3. Ignore it. The effective spectral reflectances are normally used to calculate a reflected spectrum. Multiplying the effective spectral reflectance by the data in the radiance-by-reflectances file recovers the original spectral radiance recorded by the camera. Multiplying instead by a new different illuminant spectrum will simulate the effect of replacing the original illuminant by this new illuminant. Thus there is a trade-off between decreasing all the spectral reflectances in the scene by a constant factor, as in method 2, and increasing the illuminant spectrum by the same factor.

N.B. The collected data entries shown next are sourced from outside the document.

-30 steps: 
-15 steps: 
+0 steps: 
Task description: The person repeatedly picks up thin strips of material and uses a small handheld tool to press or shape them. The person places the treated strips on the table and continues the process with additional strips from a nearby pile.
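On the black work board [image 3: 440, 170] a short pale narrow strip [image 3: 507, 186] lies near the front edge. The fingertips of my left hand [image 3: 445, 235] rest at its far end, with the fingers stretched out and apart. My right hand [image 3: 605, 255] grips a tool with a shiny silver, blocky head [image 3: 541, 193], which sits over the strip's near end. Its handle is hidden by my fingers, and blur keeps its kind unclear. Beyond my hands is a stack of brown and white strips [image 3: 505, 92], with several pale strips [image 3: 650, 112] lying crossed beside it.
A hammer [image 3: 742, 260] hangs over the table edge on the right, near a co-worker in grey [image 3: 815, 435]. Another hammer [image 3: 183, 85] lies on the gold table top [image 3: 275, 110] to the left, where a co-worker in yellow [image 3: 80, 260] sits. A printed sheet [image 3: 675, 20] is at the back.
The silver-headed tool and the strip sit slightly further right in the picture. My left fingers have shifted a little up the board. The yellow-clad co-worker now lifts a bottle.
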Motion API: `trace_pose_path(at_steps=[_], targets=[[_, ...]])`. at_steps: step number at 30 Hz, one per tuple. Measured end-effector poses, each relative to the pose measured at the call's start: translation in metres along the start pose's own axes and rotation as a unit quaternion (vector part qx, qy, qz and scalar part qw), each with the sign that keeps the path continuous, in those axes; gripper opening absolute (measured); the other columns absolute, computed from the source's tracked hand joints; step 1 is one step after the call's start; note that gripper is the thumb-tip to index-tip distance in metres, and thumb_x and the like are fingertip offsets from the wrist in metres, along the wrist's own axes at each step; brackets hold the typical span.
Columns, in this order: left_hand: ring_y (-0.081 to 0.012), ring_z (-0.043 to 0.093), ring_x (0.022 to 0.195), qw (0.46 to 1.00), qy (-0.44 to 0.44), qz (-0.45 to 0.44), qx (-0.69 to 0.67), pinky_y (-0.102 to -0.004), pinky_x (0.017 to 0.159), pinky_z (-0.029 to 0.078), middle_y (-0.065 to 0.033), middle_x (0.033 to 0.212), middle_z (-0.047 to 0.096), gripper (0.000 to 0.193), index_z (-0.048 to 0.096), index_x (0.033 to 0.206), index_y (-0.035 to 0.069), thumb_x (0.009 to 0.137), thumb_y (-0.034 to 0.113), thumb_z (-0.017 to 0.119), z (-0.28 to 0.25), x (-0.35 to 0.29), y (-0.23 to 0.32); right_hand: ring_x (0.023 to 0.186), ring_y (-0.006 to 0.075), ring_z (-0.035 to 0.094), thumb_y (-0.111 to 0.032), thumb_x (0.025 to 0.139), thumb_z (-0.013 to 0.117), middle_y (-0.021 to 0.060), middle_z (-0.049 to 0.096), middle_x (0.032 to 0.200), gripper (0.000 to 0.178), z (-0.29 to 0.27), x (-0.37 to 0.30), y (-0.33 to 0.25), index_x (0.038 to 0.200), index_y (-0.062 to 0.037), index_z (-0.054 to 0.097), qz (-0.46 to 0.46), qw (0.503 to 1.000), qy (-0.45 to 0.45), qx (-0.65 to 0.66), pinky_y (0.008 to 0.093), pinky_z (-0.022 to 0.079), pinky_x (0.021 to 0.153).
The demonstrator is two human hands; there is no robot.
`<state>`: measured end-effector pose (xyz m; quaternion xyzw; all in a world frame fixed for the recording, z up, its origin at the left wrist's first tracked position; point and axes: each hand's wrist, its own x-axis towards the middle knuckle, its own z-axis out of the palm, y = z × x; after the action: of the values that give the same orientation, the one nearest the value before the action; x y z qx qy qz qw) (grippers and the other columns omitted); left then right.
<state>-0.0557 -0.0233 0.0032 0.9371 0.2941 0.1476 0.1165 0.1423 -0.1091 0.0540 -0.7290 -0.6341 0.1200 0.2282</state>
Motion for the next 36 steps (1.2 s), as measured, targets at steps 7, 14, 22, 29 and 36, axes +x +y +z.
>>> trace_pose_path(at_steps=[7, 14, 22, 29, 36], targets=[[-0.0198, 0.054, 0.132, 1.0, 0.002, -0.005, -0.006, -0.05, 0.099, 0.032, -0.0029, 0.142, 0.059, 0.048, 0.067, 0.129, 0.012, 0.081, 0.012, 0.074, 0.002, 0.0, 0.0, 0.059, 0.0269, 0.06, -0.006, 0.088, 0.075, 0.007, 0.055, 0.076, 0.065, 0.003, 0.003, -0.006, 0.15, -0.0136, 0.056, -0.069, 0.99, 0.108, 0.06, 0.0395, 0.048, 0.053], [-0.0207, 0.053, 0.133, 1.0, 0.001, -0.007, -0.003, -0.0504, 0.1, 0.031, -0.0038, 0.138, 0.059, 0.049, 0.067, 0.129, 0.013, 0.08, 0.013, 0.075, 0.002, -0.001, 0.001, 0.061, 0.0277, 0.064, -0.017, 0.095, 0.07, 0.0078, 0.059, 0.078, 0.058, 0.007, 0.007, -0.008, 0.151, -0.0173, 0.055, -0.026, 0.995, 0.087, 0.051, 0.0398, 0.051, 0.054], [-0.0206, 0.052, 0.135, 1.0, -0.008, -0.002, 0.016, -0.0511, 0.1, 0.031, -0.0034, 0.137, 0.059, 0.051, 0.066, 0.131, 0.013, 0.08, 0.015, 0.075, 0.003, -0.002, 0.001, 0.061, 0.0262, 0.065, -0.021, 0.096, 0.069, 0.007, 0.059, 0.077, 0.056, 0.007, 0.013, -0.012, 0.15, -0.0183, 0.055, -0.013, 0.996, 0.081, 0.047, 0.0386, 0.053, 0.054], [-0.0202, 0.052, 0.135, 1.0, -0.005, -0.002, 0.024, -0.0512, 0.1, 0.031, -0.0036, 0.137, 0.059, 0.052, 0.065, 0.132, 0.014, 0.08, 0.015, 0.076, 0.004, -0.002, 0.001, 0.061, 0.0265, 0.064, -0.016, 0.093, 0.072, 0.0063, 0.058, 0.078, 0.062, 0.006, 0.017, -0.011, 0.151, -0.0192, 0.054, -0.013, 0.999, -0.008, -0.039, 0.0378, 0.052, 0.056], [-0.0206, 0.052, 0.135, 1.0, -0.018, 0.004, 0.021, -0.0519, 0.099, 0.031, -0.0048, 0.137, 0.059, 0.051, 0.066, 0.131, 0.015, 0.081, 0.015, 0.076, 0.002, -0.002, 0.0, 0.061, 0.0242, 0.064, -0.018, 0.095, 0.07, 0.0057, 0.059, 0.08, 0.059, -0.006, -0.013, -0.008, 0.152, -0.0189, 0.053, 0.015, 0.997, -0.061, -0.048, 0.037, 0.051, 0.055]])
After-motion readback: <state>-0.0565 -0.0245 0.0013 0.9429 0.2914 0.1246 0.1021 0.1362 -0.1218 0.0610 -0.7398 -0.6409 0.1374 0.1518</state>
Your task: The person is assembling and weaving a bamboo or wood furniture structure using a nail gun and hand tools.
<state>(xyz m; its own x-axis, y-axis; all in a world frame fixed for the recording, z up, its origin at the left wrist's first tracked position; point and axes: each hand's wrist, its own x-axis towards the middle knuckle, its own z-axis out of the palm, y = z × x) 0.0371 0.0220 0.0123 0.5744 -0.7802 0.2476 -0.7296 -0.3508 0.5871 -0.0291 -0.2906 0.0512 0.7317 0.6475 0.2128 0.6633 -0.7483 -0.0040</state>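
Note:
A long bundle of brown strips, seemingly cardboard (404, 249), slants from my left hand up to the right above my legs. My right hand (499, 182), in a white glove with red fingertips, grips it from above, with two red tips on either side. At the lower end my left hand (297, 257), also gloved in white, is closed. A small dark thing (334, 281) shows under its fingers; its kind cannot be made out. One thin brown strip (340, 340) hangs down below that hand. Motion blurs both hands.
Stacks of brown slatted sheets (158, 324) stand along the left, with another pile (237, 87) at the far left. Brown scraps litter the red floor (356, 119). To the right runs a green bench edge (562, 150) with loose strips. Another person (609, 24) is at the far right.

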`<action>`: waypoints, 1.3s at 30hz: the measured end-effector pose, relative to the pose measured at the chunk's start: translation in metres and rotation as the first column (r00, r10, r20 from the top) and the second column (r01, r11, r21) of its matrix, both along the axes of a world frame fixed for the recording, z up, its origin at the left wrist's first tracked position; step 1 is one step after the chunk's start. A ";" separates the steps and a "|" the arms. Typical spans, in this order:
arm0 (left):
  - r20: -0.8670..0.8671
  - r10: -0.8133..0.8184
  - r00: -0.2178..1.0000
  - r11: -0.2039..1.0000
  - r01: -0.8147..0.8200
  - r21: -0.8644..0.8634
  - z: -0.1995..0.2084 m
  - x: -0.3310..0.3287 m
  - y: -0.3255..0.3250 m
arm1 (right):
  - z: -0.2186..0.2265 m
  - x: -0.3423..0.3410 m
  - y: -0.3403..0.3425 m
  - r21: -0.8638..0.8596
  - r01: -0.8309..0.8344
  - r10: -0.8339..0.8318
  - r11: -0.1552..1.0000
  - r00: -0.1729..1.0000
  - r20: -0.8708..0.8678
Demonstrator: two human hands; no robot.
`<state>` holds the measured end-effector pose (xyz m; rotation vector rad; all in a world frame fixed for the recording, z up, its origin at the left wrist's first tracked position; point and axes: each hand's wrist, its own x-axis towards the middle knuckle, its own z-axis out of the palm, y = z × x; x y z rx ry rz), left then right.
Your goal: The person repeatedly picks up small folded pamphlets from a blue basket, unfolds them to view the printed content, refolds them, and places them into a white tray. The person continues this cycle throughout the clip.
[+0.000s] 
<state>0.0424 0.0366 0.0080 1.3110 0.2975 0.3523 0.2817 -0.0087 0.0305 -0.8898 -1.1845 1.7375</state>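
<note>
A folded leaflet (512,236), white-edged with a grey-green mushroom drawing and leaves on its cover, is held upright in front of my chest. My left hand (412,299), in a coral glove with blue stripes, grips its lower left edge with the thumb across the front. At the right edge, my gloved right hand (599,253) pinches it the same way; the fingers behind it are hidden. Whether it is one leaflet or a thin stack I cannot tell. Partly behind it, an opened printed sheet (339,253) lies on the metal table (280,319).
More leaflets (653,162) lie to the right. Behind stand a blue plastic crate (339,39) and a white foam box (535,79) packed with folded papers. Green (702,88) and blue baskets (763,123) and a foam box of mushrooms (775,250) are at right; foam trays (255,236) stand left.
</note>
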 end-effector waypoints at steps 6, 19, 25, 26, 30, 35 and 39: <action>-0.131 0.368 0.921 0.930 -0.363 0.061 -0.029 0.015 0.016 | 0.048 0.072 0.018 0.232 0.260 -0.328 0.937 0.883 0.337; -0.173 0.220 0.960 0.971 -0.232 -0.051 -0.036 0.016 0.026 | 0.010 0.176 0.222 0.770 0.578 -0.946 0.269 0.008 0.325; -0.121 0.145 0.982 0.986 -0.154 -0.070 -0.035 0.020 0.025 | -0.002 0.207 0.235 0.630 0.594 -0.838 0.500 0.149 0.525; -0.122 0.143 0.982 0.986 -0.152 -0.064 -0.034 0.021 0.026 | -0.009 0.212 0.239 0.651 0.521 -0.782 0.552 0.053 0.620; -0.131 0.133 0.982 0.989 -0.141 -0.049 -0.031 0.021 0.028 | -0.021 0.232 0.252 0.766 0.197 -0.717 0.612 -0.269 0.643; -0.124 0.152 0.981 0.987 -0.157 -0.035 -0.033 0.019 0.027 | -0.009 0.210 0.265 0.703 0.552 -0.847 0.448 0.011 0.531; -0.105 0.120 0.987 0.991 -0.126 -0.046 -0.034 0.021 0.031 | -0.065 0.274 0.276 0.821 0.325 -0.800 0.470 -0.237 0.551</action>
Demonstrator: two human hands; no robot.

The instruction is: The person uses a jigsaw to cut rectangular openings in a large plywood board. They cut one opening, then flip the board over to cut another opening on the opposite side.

The spectrum of the effective global illuminant was obtained by taking the actual reflected spectrum from a calibrated neutral reference surface (a Munsell grey) in the scene recorded with a telespectroradiometer and dividing by the known spectral reflectance of that surface. The spectral radiance recorded by the hyperspectral camera at each position may then interpreted as a product of this effective global illuminant and the effective spectral reflectance at that position.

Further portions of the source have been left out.